◆ Exercise requirements
Pull each line containing "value" from the data.

◆ Provided data
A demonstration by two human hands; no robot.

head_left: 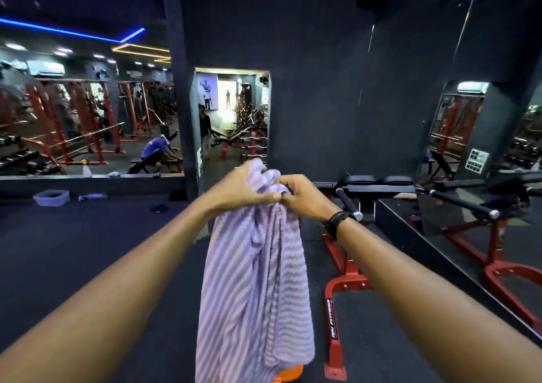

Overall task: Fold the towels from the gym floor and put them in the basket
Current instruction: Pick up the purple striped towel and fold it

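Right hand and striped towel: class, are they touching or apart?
Touching. The head view shows the right hand pinching the bunched top edge of the striped towel, beside the left hand, which grips it too.

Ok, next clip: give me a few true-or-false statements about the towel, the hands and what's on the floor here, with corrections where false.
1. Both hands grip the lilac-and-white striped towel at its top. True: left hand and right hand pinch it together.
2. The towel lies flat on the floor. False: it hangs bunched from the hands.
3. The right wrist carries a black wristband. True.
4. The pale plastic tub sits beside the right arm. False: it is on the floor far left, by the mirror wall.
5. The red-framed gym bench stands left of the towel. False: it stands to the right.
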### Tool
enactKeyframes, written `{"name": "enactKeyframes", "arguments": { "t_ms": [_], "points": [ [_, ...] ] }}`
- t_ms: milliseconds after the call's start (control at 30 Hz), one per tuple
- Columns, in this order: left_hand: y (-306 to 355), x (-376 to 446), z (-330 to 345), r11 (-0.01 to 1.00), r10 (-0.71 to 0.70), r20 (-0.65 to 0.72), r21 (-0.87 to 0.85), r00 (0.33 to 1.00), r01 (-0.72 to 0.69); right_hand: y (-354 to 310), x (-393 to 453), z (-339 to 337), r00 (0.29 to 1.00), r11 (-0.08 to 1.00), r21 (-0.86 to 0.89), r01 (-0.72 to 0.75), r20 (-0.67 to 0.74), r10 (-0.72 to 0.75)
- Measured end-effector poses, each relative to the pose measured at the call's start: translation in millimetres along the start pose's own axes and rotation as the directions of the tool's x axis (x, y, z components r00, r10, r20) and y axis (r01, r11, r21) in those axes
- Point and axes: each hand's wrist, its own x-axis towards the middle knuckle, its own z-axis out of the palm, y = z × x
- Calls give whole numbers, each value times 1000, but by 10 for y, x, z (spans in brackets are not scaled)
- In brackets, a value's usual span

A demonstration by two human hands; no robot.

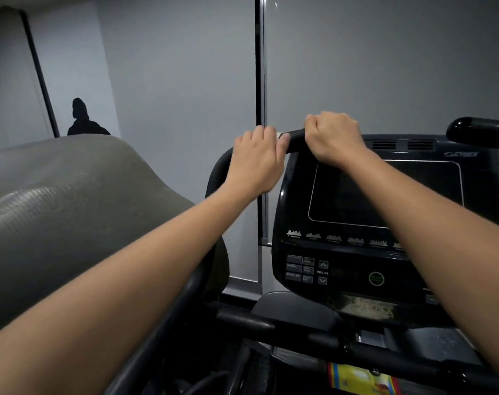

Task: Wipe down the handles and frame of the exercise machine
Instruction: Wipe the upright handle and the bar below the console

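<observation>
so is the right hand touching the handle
Touching. The head view shows the right hand with fingers curled over the black handle, gripping it.

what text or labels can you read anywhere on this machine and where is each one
"INCLINE" between the up and down arrow buttons on the console.
"QUICK START" in the green ringed round button, only just legible.
"CYBEX" logo at the console's top right, blurred, likely reading.
"MANUAL" and "ADVANCED" on the left button block, faint.
Captions under the programme profile icons: too small to read.
Yellow and red label at the bottom: unreadable.
</observation>
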Motion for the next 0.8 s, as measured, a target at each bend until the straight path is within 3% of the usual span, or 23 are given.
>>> {"name": "enactKeyframes", "arguments": {
  "t_ms": [100,167,300,467,533,600,700,733,767,800],
  "points": [
    [-189,-158,24,993,98,-78,-52,992,-102,47,14,12,1000,998,62,-6,-4,6],
    [-441,-293,7,991,73,-87,-102,994,-82,52,6,14,1000,996,84,-3,-15,4],
    [-644,-722,-57,953,-176,21,-248,984,175,44,-2,-1,1000,997,82,1,-24,1],
    [-624,-1167,-164,862,-396,288,-211,872,462,30,-24,-21,999,999,26,21,30,-22],
    [-685,-1121,-301,892,-387,344,-96,856,442,-3,-25,-82,994,1000,11,16,109,-17],
    [-706,-985,-478,944,-310,264,-29,913,328,-36,-56,-156,986,1000,5,6,167,-7],
    [-548,-747,-726,941,-284,151,-144,947,306,-56,-292,-245,999,988,150,24,36,-30],
    [-462,-667,-780,888,-323,190,-279,927,367,-63,-422,-272,998,978,203,51,-46,-43],
    [-375,-585,-813,765,-341,294,-465,893,445,-69,-545,-305,993,965,249,77,-104,-53],
    [-256,-517,-846,568,-321,412,-637,853,521,-71,-655,-342,992,950,301,79,-117,-45]
  ]
}}
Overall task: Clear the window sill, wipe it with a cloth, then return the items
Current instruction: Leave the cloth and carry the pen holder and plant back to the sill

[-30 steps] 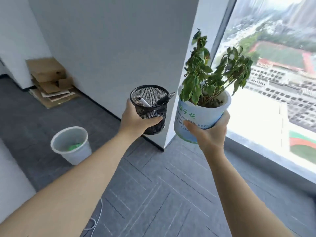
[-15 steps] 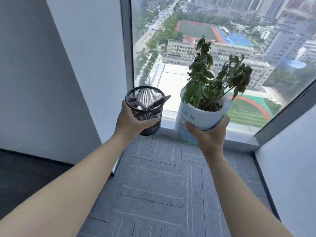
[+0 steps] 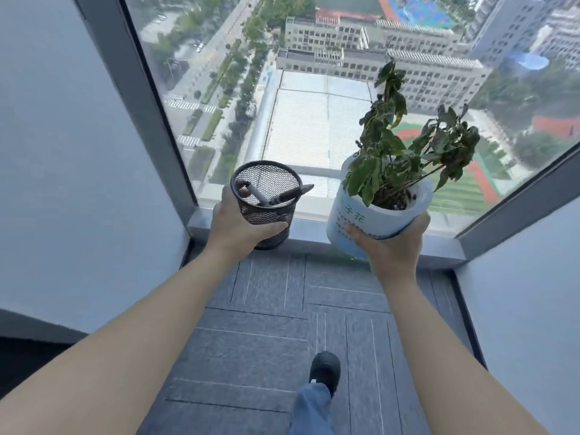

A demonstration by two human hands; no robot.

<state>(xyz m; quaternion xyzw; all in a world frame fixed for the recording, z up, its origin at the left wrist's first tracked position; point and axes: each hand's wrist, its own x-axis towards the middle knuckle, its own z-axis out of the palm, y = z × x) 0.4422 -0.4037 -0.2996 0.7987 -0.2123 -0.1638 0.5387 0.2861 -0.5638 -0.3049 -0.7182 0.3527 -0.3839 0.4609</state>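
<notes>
My left hand [image 3: 233, 226] grips a black mesh pen holder [image 3: 266, 204] with pens inside, held up in front of the low window sill [image 3: 310, 229]. My right hand [image 3: 389, 246] cups the bottom of a white plant pot [image 3: 373, 215] with green lettering and a leafy plant [image 3: 405, 142]. Both items hang in the air just before the sill, with the pot tilted slightly to the right. The bare grey sill runs along the foot of the glass between them.
A large window [image 3: 314, 89] looks down on buildings and a sports field. White walls [image 3: 72, 152] close in on the left and on the right [image 3: 527, 293], forming a narrow alcove. Grey carpet tiles [image 3: 276, 324] cover the floor; my shoe [image 3: 324, 368] steps forward.
I have walked closer to the window; the sill now lies right behind the two held items. Both hands keep their grip and have spread a little apart. A foot has come into view.
</notes>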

◆ Reply to the task
- Calls give whole numbers, each value times 1000, but by 10 for y, x, z (spans in brackets are not scaled)
- In brackets, a value's usual span

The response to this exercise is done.